Records for processing:

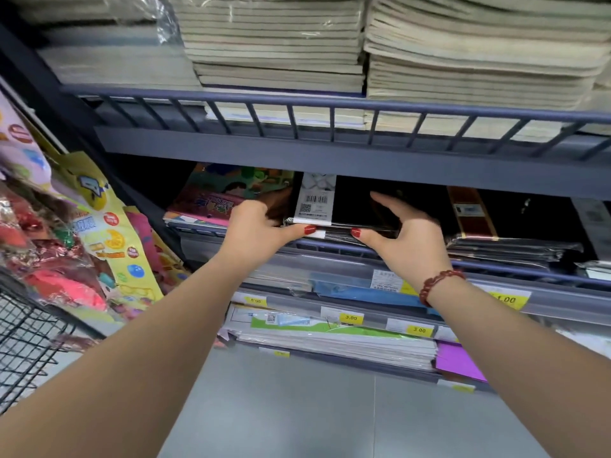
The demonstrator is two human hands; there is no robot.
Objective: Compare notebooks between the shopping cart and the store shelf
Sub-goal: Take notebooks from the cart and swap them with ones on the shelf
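Observation:
A black notebook [350, 206] with a white barcode band lies on top of a stack on the middle shelf [330, 160]. My left hand [254, 229] grips its left front corner, thumb on the front edge. My right hand [403, 233], with a red bead bracelet on the wrist, holds its right side, fingers on top and thumb under the front edge. A colourful picture notebook [218, 196] lies just to the left of it. More black notebooks [509, 223] are stacked to the right. The wire shopping cart [26, 342] shows at the lower left.
Thick stacks of pale notebooks [463, 61] fill the upper shelf behind a blue rail. Lower shelves hold paper pads and yellow price tags [350, 318]. Colourful packaged goods [82, 246] hang at the left. Grey floor tiles [297, 408] lie below.

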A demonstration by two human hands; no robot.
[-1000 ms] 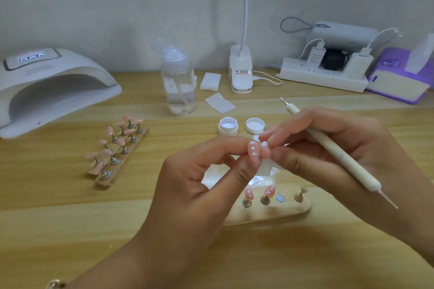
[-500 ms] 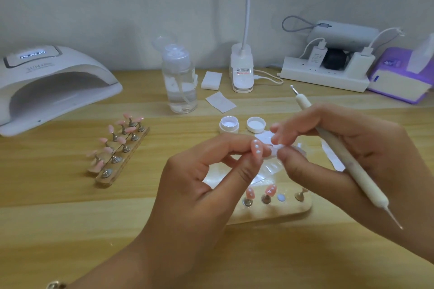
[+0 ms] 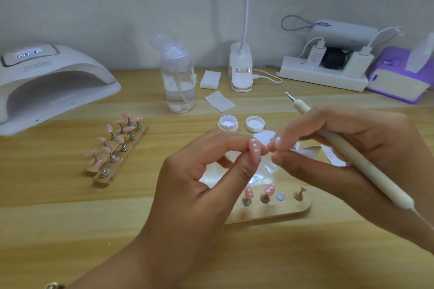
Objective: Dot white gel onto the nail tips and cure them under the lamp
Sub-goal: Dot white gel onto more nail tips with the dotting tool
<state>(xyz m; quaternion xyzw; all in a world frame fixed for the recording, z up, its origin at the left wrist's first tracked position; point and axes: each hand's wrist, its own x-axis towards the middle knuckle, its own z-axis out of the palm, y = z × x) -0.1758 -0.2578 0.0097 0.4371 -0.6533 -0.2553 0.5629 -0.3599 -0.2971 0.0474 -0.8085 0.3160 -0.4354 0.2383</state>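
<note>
My left hand (image 3: pixel 199 185) pinches a pink nail tip (image 3: pixel 254 149) with white dots between thumb and forefinger, above the table's middle. My right hand (image 3: pixel 340 155) grips a cream dotting pen (image 3: pixel 366 166) slanting from upper left to lower right, and its fingertips pinch something small and white just right of the tip. An open jar of white gel (image 3: pixel 227 123) and its lid (image 3: pixel 254 123) stand behind the hands. The white curing lamp (image 3: pixel 47 82) sits at the far left, its display lit. A wooden stand (image 3: pixel 277 212) below the hands holds two pink tips (image 3: pixel 248 192).
A second wooden rack (image 3: pixel 122 159) with several pink tips lies left of centre. A clear pump bottle (image 3: pixel 178 80), white pads (image 3: pixel 210 80), a desk lamp base (image 3: pixel 241 73), a power strip (image 3: pixel 321 75) and a purple tissue box (image 3: pixel 399 77) line the back.
My right hand has drifted slightly right and apart from the left, the pen tilting with it. The left hand keeps the dotted tip in the same place.
</note>
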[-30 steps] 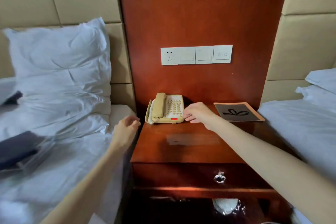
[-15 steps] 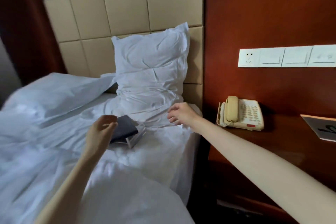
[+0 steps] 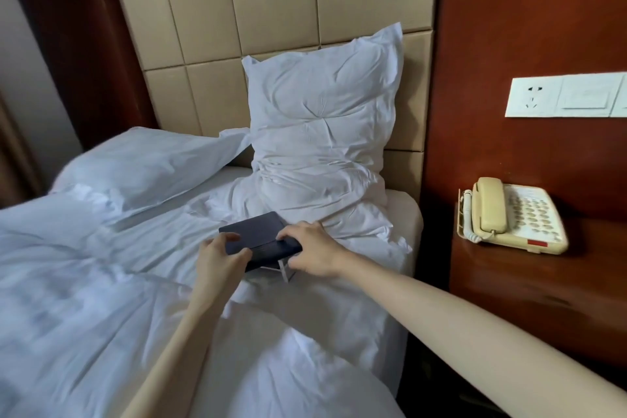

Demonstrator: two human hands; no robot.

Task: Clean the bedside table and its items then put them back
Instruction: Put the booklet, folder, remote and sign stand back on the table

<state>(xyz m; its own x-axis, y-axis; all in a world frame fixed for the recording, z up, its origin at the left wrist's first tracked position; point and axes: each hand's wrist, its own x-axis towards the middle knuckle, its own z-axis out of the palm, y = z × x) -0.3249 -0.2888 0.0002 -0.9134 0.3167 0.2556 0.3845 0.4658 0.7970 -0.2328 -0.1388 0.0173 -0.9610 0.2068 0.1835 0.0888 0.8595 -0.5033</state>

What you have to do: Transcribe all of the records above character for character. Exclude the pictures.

Problem solution:
The demonstrator is two human hands; there is no robot.
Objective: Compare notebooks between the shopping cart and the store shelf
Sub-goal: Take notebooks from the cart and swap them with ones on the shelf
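Observation:
A black notebook [350, 206] with a white barcode band lies on top of a stack on the middle shelf [330, 160]. My left hand [254, 229] grips its left front corner, thumb on the front edge. My right hand [403, 233], with a red bead bracelet on the wrist, holds its right side, fingers on top and thumb under the front edge. A colourful picture notebook [218, 196] lies just to the left of it. More black notebooks [509, 223] are stacked to the right. The wire shopping cart [26, 342] shows at the lower left.
Thick stacks of pale notebooks [463, 61] fill the upper shelf behind a blue rail. Lower shelves hold paper pads and yellow price tags [350, 318]. Colourful packaged goods [82, 246] hang at the left. Grey floor tiles [297, 408] lie below.
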
A demonstration by two human hands; no robot.
[-1000 ms] 
[-500 ms] 
[+0 ms] 
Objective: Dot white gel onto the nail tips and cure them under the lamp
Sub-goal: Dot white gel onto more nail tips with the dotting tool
<state>(xyz m; quaternion xyzw; all in a world frame fixed for the recording, z up, its origin at the left wrist's first tracked position; point and axes: each hand's wrist, its own x-axis towards the middle knuckle, its own z-axis out of the palm, y = z × x) -0.1758 -0.2578 0.0097 0.4371 -0.6533 -0.2553 0.5629 -0.3599 -0.2971 0.0474 -0.8085 0.3160 -0.4354 0.2383</state>
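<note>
My left hand (image 3: pixel 199 185) pinches a pink nail tip (image 3: pixel 254 149) with white dots between thumb and forefinger, above the table's middle. My right hand (image 3: pixel 340 155) grips a cream dotting pen (image 3: pixel 366 166) slanting from upper left to lower right, and its fingertips pinch something small and white just right of the tip. An open jar of white gel (image 3: pixel 227 123) and its lid (image 3: pixel 254 123) stand behind the hands. The white curing lamp (image 3: pixel 47 82) sits at the far left, its display lit. A wooden stand (image 3: pixel 277 212) below the hands holds two pink tips (image 3: pixel 248 192).
A second wooden rack (image 3: pixel 122 159) with several pink tips lies left of centre. A clear pump bottle (image 3: pixel 178 80), white pads (image 3: pixel 210 80), a desk lamp base (image 3: pixel 241 73), a power strip (image 3: pixel 321 75) and a purple tissue box (image 3: pixel 399 77) line the back.
My right hand has drifted slightly right and apart from the left, the pen tilting with it. The left hand keeps the dotted tip in the same place.
</note>
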[-30 steps] 
[-15 steps] 
[+0 steps] 

Demonstrator: two human hands; no robot.

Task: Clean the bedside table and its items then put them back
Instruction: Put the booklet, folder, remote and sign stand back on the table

<state>(xyz m; its own x-axis, y-axis; all in a world frame fixed for the recording, z up, its origin at the left wrist's first tracked position; point and axes: each hand's wrist, its own x-axis towards the middle knuckle, its own z-axis out of the palm, y = z × x) -0.3249 -0.2888 0.0002 -0.9134 0.3167 0.2556 0.3845 0.4658 0.7970 -0.2328 -0.1388 0.0173 -0.9610 0.2068 0.1835 0.0888 0.8595 -0.5033</state>

This output has been given in full.